Theralase Technologies Inc. V.TLT

wildbird1 wrote: A Big Pharma that will try to strike  a deal with TLT will first ask TLT, what will be the more exact CR% of patients that will be treated with TLT ACT(anti-cancer treatment)?
The answer will be the Optimized Patients CR%.

Let's have a look at the 18 Optimized patients 90 days CR% results.
3Q2021 Newsletter (Nov 29, 2021).
Complete Response(CR)........8 Patients....44%.
Partial Response(PR)..............2      "       ....11%.
Pending ...................................7      "       ....39%.
No Response(NR)....................1      "       ..... 6%.
The 44% CR% is for 18 Patients, in order to have a more accurate CR% you have to substract the 7 Pending patients.
18 patients - 7 Pending patients = 11 patients that have received their 90 days results.
The more appropriate CR% is, 8 CR patients out of 11 patients = 73% CR.
- TLT said " Once a patient has obtained CR(Complete Response) the duration of the response remain fairly the same".
A Big Pharma will have to agree that considering that TLT ACT(Anti-cancer treatment) is treating only patients that have failed all other treatments, anything over 60%CR is huge.
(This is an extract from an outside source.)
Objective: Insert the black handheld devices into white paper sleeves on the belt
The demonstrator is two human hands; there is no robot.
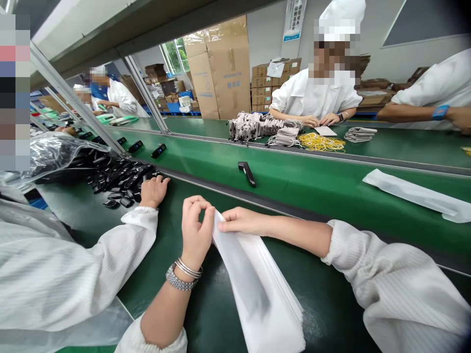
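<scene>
My left hand (196,223), with a watch and bangles at the wrist, pinches the top corner of a white translucent bag (241,279). On the other side of the bag's mouth, my right hand (241,220) is closed with the thumb pressed on it. A long greyish shape shows through the bag, but I cannot make out what it is. Under this bag lies a stack of similar white bags (285,294), fanned at the right edge. Beyond my hands, a black angled handheld device (247,174) lies on the green belt (206,162).
At left, a co-worker's hand (153,190) rests beside a heap of black parts (119,179). Another white bag (415,196) lies on the belt at right. Across it, a person (316,93) works near bundled grey cords (253,126) and yellow bands (322,142). A metal rail (228,189) edges the belt.
</scene>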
As TLT will polish its treatment protocol, two things will happen.
1) The CR%(73%) will get better & better.
2) In the future , only one treatment could be necessary to achieve a CR(Complete Response), making TLT treatment more affordable.


As a bonus TLT seem to have a good shot at a Universal Covid-19 Vaccine.

Excellent post wildbird...

Would be interesting to know what number of patients (if any) crossed over from other trials for this Ph 2 study.  Any cross-over patients could represent a particularly difficult-to-treat subset...imo, this is an entirely different category of patients that possibly represents a more resistant cancer.  I also think we are dealing with other unique headwinds, including the relative lack of clinical attention/knowledge re: our ACT.  It wouldn't surprise me if our trial gets too often overlooked by your typical community specialist who is non-PDT trained & less/unfamiliar with our type of ACT.  This could explain any perceived slow enrollment...not to mention an eligible enrollee must also retain the study drug/TLD-1433 for a minimum of 1 hr...a procedure Keytruda trial patients obviously avoided.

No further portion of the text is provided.